Dealing with the third condition, Gibbs CJ pointed out that the C & A Commission's order extended beyond matters that were the subject of proceedings before it and did not identify the subject of proceedings under Part III with which the State Commission might not deal.
Murphy J agreed that prohibition should issue. His reason was that the order did not properly or sufficiently identify the matter with which it was attempting to restrain the New South Wales Commission from dealing. At 10 his Honour said:
"The purpose of s. 66 is to avoid the making of inconsistent federal and State awards, and to avoid the embarrassment to the Arbitration Commission of having a State industrial authority trespass upon its processes of conciliation and arbitration by dealing with any dispute or part of a dispute which has been or is being dealt with by the Arbitration Commission, or by dealing with the imposition or award of rights, privileges or obligations, in respect of work when the Arbitration Commission has dealt or is dealing with a dispute about rights, privileges or obligations in respect of the same work.
If the Arbitration Commission is dealing with a claim it is highly undesirable, and destructive of its work, if some part of the claim is pre-empted by an award (or agreement) in a State tribunal, arrived at by giving effect to principles of wage fixation different to those which are applied by the Commission. This tends to create industrial disharmony and to inhibit a considered and balanced resolution of a claim by the Arbitration Commission."
After referring to the embarrassment that had arisen in the instant case, at 10-11 his Honour made some general observations that have present relevance:
"In s. 66 the meaning of the expression 'matter' is not a dispute, a proceeding, an application or a claim; it is the subject-matter, for example, the pay or conditions to be applicable in respect of certain work when done by any employee (or if the award or proceedings were so restricted, the pay or conditions applicable to work when done by persons of a particular class, such as unionists). The qualification 'which is provided for in an award or is the subject of proceedings under this Part', demonstrates that 'matter' is the subject-matter.

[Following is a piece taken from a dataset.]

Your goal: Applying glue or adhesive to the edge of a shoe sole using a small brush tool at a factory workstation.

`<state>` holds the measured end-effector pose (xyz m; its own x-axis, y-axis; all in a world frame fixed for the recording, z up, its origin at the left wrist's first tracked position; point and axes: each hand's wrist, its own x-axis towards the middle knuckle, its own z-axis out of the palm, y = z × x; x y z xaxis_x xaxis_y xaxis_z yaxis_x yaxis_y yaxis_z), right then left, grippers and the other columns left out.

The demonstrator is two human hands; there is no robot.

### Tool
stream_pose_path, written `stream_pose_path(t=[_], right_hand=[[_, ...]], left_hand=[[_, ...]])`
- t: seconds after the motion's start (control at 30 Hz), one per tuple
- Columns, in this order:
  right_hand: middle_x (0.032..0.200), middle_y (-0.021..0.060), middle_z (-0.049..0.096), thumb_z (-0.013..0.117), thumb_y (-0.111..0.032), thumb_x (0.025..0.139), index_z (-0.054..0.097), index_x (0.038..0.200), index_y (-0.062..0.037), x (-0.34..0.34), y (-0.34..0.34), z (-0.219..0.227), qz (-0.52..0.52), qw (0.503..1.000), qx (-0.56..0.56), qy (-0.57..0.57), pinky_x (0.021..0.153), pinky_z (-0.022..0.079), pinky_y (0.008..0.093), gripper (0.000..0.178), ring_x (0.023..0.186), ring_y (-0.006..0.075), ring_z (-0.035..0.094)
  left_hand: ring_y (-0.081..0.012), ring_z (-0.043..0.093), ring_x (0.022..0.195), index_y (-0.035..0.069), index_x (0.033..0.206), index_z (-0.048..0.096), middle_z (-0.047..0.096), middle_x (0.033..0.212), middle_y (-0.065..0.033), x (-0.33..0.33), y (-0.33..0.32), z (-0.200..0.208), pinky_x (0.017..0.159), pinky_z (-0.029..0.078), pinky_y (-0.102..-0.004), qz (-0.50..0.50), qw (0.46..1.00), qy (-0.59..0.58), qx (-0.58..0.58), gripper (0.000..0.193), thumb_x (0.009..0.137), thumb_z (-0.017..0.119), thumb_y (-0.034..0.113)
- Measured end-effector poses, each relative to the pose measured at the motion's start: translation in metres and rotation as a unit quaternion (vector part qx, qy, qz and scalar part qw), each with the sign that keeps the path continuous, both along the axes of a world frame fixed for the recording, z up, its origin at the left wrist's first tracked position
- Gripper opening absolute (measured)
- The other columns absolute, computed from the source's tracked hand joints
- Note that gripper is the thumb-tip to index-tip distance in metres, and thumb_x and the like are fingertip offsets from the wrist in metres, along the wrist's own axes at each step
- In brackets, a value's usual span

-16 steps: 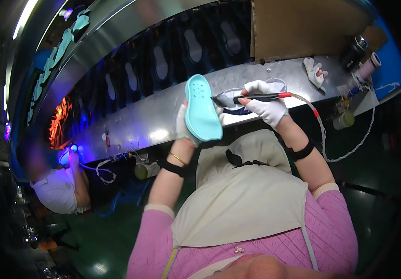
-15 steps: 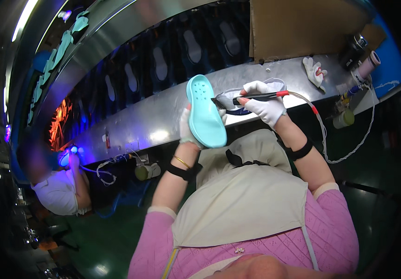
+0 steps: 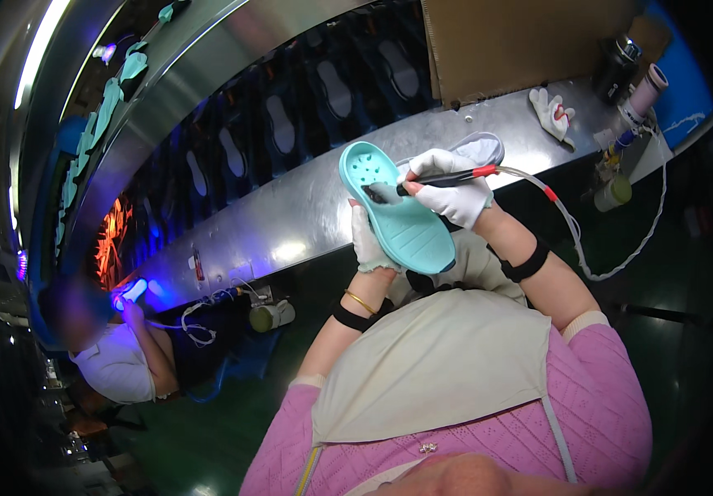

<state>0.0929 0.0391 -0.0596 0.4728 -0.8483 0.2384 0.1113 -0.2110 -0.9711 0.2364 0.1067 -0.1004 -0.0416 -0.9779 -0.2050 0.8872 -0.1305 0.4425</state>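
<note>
A turquoise shoe sole (image 3: pixel 416 234) is gripped along its left edge by my left hand (image 3: pixel 367 240), in a white glove with the fingertips bare. Its hollow inner face points up, with several small holes at the far end. My right hand (image 3: pixel 458 198), gloved the same way, is closed round the black handle of a brush (image 3: pixel 383 193). The dark bristles lie over the sole's inner face near the holes. From the handle a pale hose (image 3: pixel 575 219) with red bands trails off to the right. Behind my right hand, a grey shoe upper (image 3: pixel 480 149) rests on the metal bench.
The metal bench (image 3: pixel 290 198) runs along a dark conveyor carrying several grey foot-shaped pieces (image 3: pixel 280 124). A white glove (image 3: pixel 551 114), a black flask (image 3: pixel 618 66) and a pink cylinder (image 3: pixel 648 89) stand or lie at right, beside a cardboard sheet (image 3: pixel 522 50). A co-worker (image 3: pixel 125 355) works at far left.
The sole has shifted right and tilted, its near end swinging right. The brush has moved from beside the sole's right edge to over its inner face.
</note>
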Motion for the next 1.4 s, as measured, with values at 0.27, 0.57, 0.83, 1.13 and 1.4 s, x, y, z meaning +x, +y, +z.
stream_pose_path(t=[0.27, 0.57, 0.83, 1.13, 1.4], right_hand=[[0.082, 0.0054, 0.065, 0.068, -0.002, 0.071, 0.062, 0.081, -0.004, -0.003, 0.022, 0.01, 0.029, 0.978, -0.191, 0.073, 0.071, 0.049, 0.0277, 0.012, 0.077, 0.0167, 0.063], [0.085, 0.005, 0.065, 0.068, -0.001, 0.076, 0.061, 0.084, -0.0032, -0.009, 0.033, 0.002, 0.048, 0.984, -0.157, 0.063, 0.075, 0.048, 0.0239, 0.011, 0.078, 0.0106, 0.061], [0.086, 0.0027, 0.061, 0.066, -0.001, 0.079, 0.063, 0.088, -0.0046, -0.01, 0.024, 0.002, 0.001, 0.999, -0.008, -0.044, 0.073, 0.045, 0.0219, 0.011, 0.08, 0.0076, 0.056], [0.087, 0.0042, 0.064, 0.07, -0.006, 0.076, 0.062, 0.085, -0.0036, 0.0, 0.045, -0.01, 0.02, 0.996, 0.049, -0.069, 0.072, 0.048, 0.0228, 0.013, 0.079, 0.0088, 0.06], [0.089, 0.0066, 0.066, 0.068, 0.0, 0.076, 0.062, 0.085, -0.0024, -0.004, 0.047, -0.003, 0.049, 0.997, -0.067, 0.005, 0.076, 0.05, 0.0248, 0.011, 0.082, 0.0109, 0.062]], left_hand=[[-0.0331, 0.048, 0.115, 0.005, 0.132, 0.036, 0.048, 0.128, -0.0191, 0.013, -0.016, -0.017, 0.099, 0.039, -0.0456, 0.049, 0.997, 0.023, -0.051, 0.065, 0.09, 0.032, 0.054], [-0.0328, 0.051, 0.108, 0.003, 0.126, 0.042, 0.054, 0.112, -0.0176, 0.022, -0.024, -0.006, 0.096, 0.041, -0.0453, 0.07, 0.996, 0.004, -0.06, 0.07, 0.086, 0.039, 0.061], [-0.0335, 0.048, 0.114, 0.006, 0.132, 0.039, 0.047, 0.127, -0.0167, 0.013, -0.007, 0.015, 0.099, 0.038, -0.047, 0.07, 0.995, 0.037, -0.065, 0.072, 0.084, 0.044, 0.06], [-0.0359, 0.041, 0.123, 0.01, 0.137, 0.034, 0.041, 0.134, -0.0173, 0.006, -0.011, 0.013, 0.103, 0.035, -0.0484, 0.014, 0.986, 0.076, -0.149, 0.074, 0.084, 0.043, 0.061], [-0.0381, 0.038, 0.124, 0.011, 0.138, 0.034, 0.038, 0.136, -0.0187, 0.013, -0.017, 0.019, 0.101, 0.034, -0.0522, 0.017, 0.987, 0.094, -0.129, 0.079, 0.079, 0.05, 0.062]])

It is not necessary for the application of s. 66 that the parties in each Commission be identical. If it were, s. 66 would be virtually a dead letter, at least in relation to the Industrial Commission of New South Wales. The need for registration at the State and federal levels means that only rarely would the same union be a party before both Commissions. Because Commonwealth registered organisations of employees cannot be party disputants or claimants in the Industrial Commission, the parties to disputes in that Commission and the Arbitration Commission can never be the same."
Murphy J concluded at 12:
"If s. 66 is interpreted so as not to operate unless the parties are the same in both the Arbitration Commission and the State industrial authority it will be useless in practice. If the Arbitration Commission is to have the power 'to clear the ring' as Higgins J called it (see R v Commonwealth Court of Conciliation and Arbitration; Ex parte Engineers etc (State Conciliation Committee)(1926) 38 CLR 563 at 573) then legislative intervention will be necessary to ensure that, when the Arbitration Commission has dealt or is dealing with any dispute about rights, privileges or obligations in respect of particular work of certain employers when done by anyone or when done by any particular class of person such as members of a union, a State industrial authority shall not deal with the award or imposition of any rights, privileges or obligations in respect of the same work when done by anyone or by the members of that class of persons, as the case may be."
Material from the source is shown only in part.